Dr. Seuss Day – A Celebration of Children’s Literacy

Dr. Seuss Day - A Celebration of Children's Literacy | Houston Moms Blog

This week we celebrate Read Across America, a nationwide event honoring children’s literacy. And at the forefront of these festivities lies the brilliant and engaging legacy of Theodore Seuss Geisel, aka. Dr. Seuss. His stories and illustrations have entertained children for over eighty years, spilling off the page and into music, film and the imagination.

But why is he so important to the world of children’s literature? 

In 1954 Life magazine released a report indicating that literacy among grade school children had reached a critical low, in large part because their educational readers were far too boring to spark their interests; children simply weren’t inspired by the doldrum activities of ‘Dick and Jane’. William Spaudling, the director of the educational division at Hougton Mifflin, turned to established children’s author Dr Seuss for help. He compiled a list of 348 words young children needed to learn and asked Seuss to write a story around them that “first-graders can’t put down”. A well versed writer with books like Horton Hatches the Egg already under his belt, Seuss agreed, indicating that he’d have the task complete within a week or two. Oh how wrong he turned out to be . . . 

Used to making up words of his own in order to complete his whimsical rhymes, Seuss struggled with the limitation of using only the real words provided. After weeks of frustration, he famously scanned the list and chose the first two rhyming words that jumped out at him as the basis for his story — and thus the tale of The Cat in the Hat was born. 

It took him nearly a year to complete his masterpiece, which included over 236 of the 348 words from Spaulding’s list. But with it’s publication Seuss went from moderately successful to a household name.  

Dr. Seuss’s works introduced children to the magic of wordplay and taught educators and publishers alike that books don’t have to be sterile to be educational. But more importantly, he spawned a new generation of readers that would pass on their love of books to their children. I fondly remember my mother reading The Lorax to me as a child, and Christmas wouldn’t be Christmas without at least one retelling of The Grinch with my children {in fact, my family loves the story so much we’ve started hosting our own Grinchmas celebration each year, complete with roast beast}. 

To the man who inspired children across the world to read, we owe you many thanks {but most especially for putting an end to the exceedingly boring Dick and Jane}. And in honor of Dr. Seuss Day, I leave you with five fun facts about the life of this titan of literacy :: 

1. Green Eggs and Ham was written as the result of a bet between Dr. Seuss and his publisher, Bennett Cerf, who didn’t believe he could write an entire book in 50 words or less {Seuss won, of course}. 

2. The first documented use of the word ‘nerd’ comes from Dr. Seuss’s If I Ran the Zoo {1950}. 

3. Dr. Seuss never had children of his own. He once famously said “You make them, I’ll amuse them.”

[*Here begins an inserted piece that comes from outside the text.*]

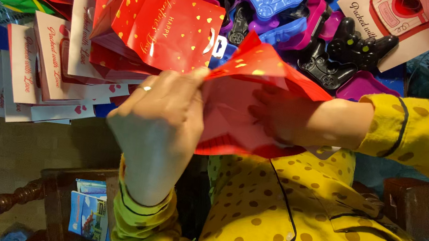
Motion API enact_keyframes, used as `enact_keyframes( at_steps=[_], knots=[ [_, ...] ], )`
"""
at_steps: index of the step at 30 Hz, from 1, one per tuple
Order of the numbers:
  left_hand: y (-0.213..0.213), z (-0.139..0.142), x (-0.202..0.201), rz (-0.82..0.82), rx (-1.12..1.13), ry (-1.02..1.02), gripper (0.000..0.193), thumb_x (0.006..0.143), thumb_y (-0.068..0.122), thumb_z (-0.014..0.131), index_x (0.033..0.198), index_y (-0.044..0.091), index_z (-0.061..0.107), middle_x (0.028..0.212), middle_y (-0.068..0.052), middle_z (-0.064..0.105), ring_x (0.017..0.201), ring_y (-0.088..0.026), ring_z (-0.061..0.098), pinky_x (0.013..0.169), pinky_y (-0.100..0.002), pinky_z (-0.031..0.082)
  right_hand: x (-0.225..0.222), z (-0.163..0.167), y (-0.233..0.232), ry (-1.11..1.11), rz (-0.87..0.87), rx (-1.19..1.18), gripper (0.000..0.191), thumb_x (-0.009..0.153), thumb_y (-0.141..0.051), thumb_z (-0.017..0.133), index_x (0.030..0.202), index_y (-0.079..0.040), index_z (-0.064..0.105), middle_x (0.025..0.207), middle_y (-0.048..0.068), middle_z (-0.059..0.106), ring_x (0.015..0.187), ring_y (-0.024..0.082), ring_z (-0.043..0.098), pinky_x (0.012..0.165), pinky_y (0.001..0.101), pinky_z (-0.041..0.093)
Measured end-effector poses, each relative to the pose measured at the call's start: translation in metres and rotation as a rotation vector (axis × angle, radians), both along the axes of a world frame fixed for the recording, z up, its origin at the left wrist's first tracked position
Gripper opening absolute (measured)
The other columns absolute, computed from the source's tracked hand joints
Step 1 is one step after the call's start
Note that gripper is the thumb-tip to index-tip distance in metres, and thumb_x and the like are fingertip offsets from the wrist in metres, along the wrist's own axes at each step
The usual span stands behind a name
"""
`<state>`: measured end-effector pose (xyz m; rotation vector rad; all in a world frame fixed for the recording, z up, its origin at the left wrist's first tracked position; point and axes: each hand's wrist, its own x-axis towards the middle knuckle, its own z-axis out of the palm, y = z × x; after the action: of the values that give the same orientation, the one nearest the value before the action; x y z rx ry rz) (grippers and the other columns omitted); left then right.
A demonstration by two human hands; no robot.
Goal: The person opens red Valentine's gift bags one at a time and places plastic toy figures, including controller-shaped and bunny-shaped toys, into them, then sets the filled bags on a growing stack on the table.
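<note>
**Red gift bag being opened by hand**

Where the yellow polka-dot sleeves meet the lap, nearest the camera, both hands work on one red gift bag (250,87) with gold hearts, held up in front of the body. The left hand (158,122), wearing a ring, has its fingers (189,83) pinched together on the bag's upper edge at the mouth. The right hand (278,116) is pushed inside the bag up to the wrist, so its shape shows only dimly through the red film; whether those fingers are spread or curled I cannot tell.

To open it well, I judge the pinch should stay at the rim while the inner hand presses gently toward the bottom corners, since thin film like this may crease or tear at the seams if forced.

Just beyond the bag lies a heap of flat red gift bags (168,25) of the same kind, beside white and pink printed cards (45,60) fanned out at the left. Farther back sits a pile of plastic controller-shaped cases (333,53) in black, blue and purple. One larger printed card (410,24) lies at the far right.
</note>
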<state>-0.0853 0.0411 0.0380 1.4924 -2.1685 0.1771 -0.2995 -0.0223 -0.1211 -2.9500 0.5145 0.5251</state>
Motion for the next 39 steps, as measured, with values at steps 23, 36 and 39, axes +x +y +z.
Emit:
enact_keyframes(
  at_steps=[23, 36, 39],
  knots=[
    [-0.022, -0.152, -0.015, -0.22, 0.418, 0.685, 0.025, 0.093, 0.019, 0.078, 0.115, 0.01, 0.071, 0.105, -0.009, 0.073, 0.099, -0.027, 0.072, 0.087, -0.037, 0.057, -0.018, 0.044, -0.038, -0.201, -0.968, 0.498, 0.07, 0.105, -0.049, 0.053, 0.068, 0.01, 0.057, 0.055, 0.02, 0.054, 0.047, 0.027, 0.048, 0.047, 0.0438, 0.041],
    [-0.047, -0.223, -0.029, 0.042, 0.146, 0.648, 0.019, 0.096, 0.006, 0.067, 0.115, 0.007, 0.069, 0.092, -0.013, 0.074, 0.079, -0.028, 0.073, 0.068, -0.038, 0.057, -0.04, 0.034, -0.042, -0.262, -1.001, 0.551, 0.064, 0.104, -0.043, 0.059, 0.072, 0.013, 0.057, 0.059, 0.025, 0.05, 0.054, 0.032, 0.05, 0.052, 0.0474, 0.044],
    [-0.049, -0.22, -0.024, 0.075, 0.177, 0.7, 0.012, 0.096, 0.006, 0.067, 0.106, 0.005, 0.072, 0.083, -0.013, 0.073, 0.068, -0.026, 0.071, 0.061, -0.036, 0.055, -0.049, 0.025, -0.042, -0.189, -0.989, 0.503, 0.06, 0.098, -0.045, 0.058, 0.072, 0.009, 0.062, 0.057, 0.024, 0.055, 0.052, 0.035, 0.059, 0.055, 0.0484, 0.047]
  ],
)
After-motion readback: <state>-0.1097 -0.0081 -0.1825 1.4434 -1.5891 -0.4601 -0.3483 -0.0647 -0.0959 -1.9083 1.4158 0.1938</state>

4. Dr. Seuss was voted ‘Least Likely to Succeed’ by his college class at Dartmouth and his high school art teacher told him he’d never find success as an artist. 

5. And finally, his first story, And to Think That I Saw It on Mulberry Streetfaced twenty-seven rejections before it found a publisher. Let that be a lesson to us all on the value of perseverance.

Dr. Seuss Day - A Celebration of Children's Literacy | Houston Moms Blog

Happy birthday Dr. Seuss, and thank you for everything. The world is better for having known you.